In industry after industry, when it comes to mastering critical skills, people with lots of experience are often no better at their jobs than those with very little experience. Even more scary, when it comes to leadership ability, a study from INSEAD business school found that managers with experience did not produce better quality outcomes (on average) than those without experience….and occasionally, actually got worse with experience.
So if peak performance is not based on talent or hard work alone…how can we escape the “experience trap” and reach our potential? It turns out there are four keys to becoming a peak performer:
Know the right behaviors – while this may sound easy, discovering the right behaviors you need to master can be a challenge. Even with keen observation and careful analysis, most peak performers struggle to identify and share the “secrets to their success.” As I wrote in “Mastering New Skills,” while “there are always explicit aspects of what experts will share and tell you to practice…more often than not the more important points come from the implicit behaviors the experts do, but do not explicitly practice, teach or even notice.” Begin by narrowing your focus to these behaviors.
Accurately and honestly assess where you are – after identifying the behaviors you want to master, the next step is to baseline your current performance. The problem is, our brains are programed to tell us the story we want to hear about our level of expertise, rather than the one we need to hear. That, combined with our fragile egos can spell trouble for seeing the gap between the behaviors we want and those we currently exhibit.
Put in the reps – Next, get your hands dirty and do the work. I have heard it said that you need to repeat an action 10,000 times before you truly make it a reflexive movement. Colvin says it takes peak performers 10 years of deliberate practice to make the skill appear God-given. Either way you look at it, be prepared for work hard, sacrifice and struggle on your way to mastery.

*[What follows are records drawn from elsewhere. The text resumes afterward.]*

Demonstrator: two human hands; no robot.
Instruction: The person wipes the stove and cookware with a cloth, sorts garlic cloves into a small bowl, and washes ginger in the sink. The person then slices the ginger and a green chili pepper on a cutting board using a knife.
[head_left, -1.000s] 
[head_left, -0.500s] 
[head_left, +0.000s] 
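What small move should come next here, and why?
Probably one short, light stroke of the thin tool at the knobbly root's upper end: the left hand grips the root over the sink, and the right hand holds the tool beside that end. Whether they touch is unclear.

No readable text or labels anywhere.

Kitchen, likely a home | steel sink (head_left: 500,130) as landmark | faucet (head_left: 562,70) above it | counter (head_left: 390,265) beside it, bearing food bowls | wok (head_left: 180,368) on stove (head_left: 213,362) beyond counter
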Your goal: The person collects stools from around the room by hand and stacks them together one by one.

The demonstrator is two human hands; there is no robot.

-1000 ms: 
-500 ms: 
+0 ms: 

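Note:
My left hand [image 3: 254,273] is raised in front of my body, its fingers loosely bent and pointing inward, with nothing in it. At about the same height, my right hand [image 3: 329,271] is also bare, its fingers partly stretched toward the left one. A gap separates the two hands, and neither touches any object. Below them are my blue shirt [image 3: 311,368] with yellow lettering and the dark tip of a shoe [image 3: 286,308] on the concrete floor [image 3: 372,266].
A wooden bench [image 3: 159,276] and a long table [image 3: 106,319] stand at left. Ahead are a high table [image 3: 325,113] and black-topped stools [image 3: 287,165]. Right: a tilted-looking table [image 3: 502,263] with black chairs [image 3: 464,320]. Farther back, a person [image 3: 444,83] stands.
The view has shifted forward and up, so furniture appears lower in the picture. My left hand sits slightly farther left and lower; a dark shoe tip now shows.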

Have faith in the process – finally, you have to believe that if you identify the right behaviors, embrace your gap and do the work, results will follow. The results always lag the thousands of repetitions, so without an unwavering faith in the process, the odds are high you will quit long before you accomplish your goals.
The formula for achieving greatness is not difficult, but it is demanding. The road is long and hard and requires both patience and persistence. To be successful you need to know both the critical behaviors that lead to success and to be open and honest about your current skill level. Armed with the knowledge of your gap and belief in the process, you can set your sights on internalizing the behaviors and mastering the new skills.